§ **Task**
For each line in the records that contains "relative", make a copy.

§ **Records for processing**
------------------------------
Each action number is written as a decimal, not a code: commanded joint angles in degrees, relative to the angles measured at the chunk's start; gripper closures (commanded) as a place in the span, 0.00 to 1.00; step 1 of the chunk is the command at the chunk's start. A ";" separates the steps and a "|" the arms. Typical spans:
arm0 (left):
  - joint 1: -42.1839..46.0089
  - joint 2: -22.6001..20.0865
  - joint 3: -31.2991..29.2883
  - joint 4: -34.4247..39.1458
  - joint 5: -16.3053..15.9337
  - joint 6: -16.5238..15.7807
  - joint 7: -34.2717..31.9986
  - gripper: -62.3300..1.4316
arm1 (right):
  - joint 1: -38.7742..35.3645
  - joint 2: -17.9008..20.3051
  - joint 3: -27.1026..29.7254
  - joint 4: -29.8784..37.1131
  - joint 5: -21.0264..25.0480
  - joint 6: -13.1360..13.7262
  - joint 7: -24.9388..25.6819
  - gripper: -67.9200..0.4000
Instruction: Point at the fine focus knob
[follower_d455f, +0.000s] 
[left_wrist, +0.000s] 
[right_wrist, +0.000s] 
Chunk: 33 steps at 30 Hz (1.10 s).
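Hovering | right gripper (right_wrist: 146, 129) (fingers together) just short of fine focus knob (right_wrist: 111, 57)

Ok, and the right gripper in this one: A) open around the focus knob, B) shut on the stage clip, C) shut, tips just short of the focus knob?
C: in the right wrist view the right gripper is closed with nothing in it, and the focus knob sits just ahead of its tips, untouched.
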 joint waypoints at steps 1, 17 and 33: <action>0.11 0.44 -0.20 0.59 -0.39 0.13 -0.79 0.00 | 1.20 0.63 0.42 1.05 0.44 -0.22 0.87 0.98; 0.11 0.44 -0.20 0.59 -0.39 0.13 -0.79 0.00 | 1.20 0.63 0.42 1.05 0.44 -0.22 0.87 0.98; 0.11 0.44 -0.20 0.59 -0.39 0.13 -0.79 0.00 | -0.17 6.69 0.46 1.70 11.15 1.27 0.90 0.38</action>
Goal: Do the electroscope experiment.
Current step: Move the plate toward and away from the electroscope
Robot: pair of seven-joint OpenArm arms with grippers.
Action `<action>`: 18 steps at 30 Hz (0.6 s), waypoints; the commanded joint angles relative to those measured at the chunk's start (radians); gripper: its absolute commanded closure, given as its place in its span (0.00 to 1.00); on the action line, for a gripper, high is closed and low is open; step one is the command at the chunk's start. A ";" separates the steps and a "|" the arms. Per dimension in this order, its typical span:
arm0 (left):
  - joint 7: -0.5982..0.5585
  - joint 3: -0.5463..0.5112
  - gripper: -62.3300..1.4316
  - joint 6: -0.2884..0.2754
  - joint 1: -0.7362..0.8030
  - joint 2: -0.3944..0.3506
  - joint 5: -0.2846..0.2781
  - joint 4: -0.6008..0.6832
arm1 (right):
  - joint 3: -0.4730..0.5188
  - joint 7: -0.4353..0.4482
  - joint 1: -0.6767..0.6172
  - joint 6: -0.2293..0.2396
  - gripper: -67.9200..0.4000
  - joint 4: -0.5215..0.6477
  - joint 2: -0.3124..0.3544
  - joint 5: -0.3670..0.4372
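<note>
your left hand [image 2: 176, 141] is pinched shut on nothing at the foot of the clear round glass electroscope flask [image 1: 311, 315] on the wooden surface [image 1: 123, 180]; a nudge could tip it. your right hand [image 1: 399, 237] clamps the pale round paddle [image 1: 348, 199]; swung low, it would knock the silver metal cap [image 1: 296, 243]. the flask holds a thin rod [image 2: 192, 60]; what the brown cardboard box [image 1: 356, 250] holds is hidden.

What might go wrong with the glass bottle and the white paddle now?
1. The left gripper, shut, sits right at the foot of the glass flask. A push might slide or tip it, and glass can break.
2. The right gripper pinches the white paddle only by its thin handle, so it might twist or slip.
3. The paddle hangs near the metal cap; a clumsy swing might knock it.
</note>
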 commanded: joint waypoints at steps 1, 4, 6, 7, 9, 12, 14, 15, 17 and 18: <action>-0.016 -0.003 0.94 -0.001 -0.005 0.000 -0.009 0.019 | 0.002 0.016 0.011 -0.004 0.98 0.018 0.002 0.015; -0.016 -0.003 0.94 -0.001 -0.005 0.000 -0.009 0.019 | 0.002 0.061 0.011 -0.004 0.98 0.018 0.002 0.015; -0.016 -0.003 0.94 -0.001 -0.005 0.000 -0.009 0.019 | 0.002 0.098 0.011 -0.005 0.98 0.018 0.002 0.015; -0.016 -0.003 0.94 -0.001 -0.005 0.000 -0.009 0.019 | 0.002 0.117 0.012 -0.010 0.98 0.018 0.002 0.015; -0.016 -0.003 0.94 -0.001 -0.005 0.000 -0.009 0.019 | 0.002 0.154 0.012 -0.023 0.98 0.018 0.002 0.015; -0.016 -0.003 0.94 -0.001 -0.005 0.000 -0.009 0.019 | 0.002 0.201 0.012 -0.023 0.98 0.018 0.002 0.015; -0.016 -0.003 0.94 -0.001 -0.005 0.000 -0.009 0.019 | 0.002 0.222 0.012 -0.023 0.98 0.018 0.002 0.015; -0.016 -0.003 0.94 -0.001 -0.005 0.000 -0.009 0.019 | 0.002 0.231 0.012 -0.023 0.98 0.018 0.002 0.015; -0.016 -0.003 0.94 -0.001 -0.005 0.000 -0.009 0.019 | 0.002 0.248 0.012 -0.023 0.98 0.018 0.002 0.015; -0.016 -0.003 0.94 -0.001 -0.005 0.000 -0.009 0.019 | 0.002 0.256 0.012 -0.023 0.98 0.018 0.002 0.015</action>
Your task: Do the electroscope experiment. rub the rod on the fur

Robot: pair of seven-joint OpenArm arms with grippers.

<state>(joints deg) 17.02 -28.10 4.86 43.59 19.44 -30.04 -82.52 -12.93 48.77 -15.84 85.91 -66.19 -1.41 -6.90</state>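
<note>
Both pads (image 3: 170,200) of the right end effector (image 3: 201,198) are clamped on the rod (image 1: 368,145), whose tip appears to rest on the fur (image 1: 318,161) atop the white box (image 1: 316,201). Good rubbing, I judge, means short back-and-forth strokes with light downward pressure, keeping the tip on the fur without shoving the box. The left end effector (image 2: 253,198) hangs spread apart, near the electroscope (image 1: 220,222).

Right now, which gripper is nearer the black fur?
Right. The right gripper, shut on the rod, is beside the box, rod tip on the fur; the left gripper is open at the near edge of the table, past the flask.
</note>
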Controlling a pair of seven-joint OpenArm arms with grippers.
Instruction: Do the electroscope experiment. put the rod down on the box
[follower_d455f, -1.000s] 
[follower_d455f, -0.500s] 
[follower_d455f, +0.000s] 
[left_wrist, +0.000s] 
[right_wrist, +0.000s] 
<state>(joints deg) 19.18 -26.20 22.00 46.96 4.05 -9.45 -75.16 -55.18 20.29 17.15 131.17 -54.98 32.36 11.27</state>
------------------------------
§ **Exercise output**
Each action number is written as a decimal, not a code: commanded joint angles in degrees, relative to the angles measured at the chunk's start; gripper closures (commanded) as a place in the span, 0.00 to 1.00; step 1 of the chunk is the command at the chunk's start. A ";" separates the steps and a "|" the arms. Typical spans:
Action `<action>`: 18 steps at 30 Hz (0.6 s), waypoints; the commanded joint angles relative to those measured at the chunk's start (radians); gripper: its absolute commanded closure, given as its place in its span (0.00 to 1.00); on the action line, for a gripper, high is closed and low is open; step one is the command at the chunk's start. A ";" separates the steps and a "|" the arms. Per dimension in this order, its typical span:

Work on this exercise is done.